Scientific studies actually back up this line of reasoning. Consider a 2012 study published in Science, one of the most prestigious journals in the world. This study found that when people are prompted to use their critical faculties, they become less likely to affirm religious statements. In other words, there’s a causal link between “analytical thinking” and religious disbelief. Perhaps this is why the Republican Party of Texas literally wrote into its 2012 platform that, “We oppose the teaching of Higher Order Thinking Skills (HOTS) (values clarification), critical thinking skills and similar programs [that] have the purpose of challenging the student’s fixed beliefs.” God forbid children start questioning their “fixed beliefs” about religion — or politics.
Yet another peer-reviewed paper found that people who think “deliberately” and “effortfully” about certain topics tend to express more liberal views. As the authors put it, “political conservatism may be a … consequence of low-effort thought,” meaning that, “when effortful, deliberate thought is disengaged, endorsement of conservative ideology increases.” Moving from how people use their brains to the brain’s innate capacity, multiple studies have reported that liberals (and atheists) have higher average IQs than conservatives. One study even found that low childhood IQ predicts conservative and racist beliefs later in life. It follows from such data that the divide between right and left isn’t just about differing social, political, and economic philosophies. It’s also about the the role of the intellect in determining our normative worldviews.
But it is also a reaction to powerlessness. More so than William F. Buckley in the mid-1950s, today’s conservatives are faced with a rapidly changing world and feel powerless even to stand athwart history, yelling Stop. Liberals are not immune. In an unpublished piece written long before September 11, I addressed the New Age movement’s growing out of a sense of alienation to modernity and powerlessness:
A common response to such powerlessness is the conspiracy theory. The U.N.’s black helicopters, the international Jewish conspiracy, the Vatican, the Trilateral Commission, the Illuminati, the oil companies, the CIA and others offer us someone to blame for the world’s problems – without having to take any responsibility ourselves. Identifying others as the source of evil empowers us, in an odd way, by convincing us that if we could just eliminate them, things would improve. Just ask the Klan.
In New Age thinking, more benign conspirators pull strings behind the scenes.
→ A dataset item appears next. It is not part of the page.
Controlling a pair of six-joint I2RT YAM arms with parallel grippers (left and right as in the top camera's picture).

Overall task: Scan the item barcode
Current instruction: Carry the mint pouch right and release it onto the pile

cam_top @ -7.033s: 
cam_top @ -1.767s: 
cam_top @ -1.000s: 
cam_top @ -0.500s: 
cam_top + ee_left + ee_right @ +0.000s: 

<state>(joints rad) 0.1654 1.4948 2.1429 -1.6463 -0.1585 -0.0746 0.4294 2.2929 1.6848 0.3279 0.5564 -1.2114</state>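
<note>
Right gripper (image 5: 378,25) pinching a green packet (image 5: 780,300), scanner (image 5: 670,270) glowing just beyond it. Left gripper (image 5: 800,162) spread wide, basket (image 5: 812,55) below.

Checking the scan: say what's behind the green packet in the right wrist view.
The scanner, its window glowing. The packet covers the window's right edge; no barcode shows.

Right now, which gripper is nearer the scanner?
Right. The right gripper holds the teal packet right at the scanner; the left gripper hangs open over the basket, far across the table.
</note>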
The government may be hopeless and Jesus may have lost credibility, but our alien mentors, spirit guides and secret circles of Wise Guys are directing humanity to a brighter future. A host of channelers, gurus, practitioners and facilitators have selflessly come forward to guide us into their empowering presence. Stripped of our myths by science, people have scrambled frantically to reconstruct the interior landscape from a pastiche of mystical icons – from pyramids to crop circles to UFOs – and a faith in beneficent higher beings that reassures us that someone is in control, even if that someone is not us.
Who knows, maybe Donald Trump is an alien? As Linda Fiorentino said at the end of Men in Black, “Not much of a disguise.”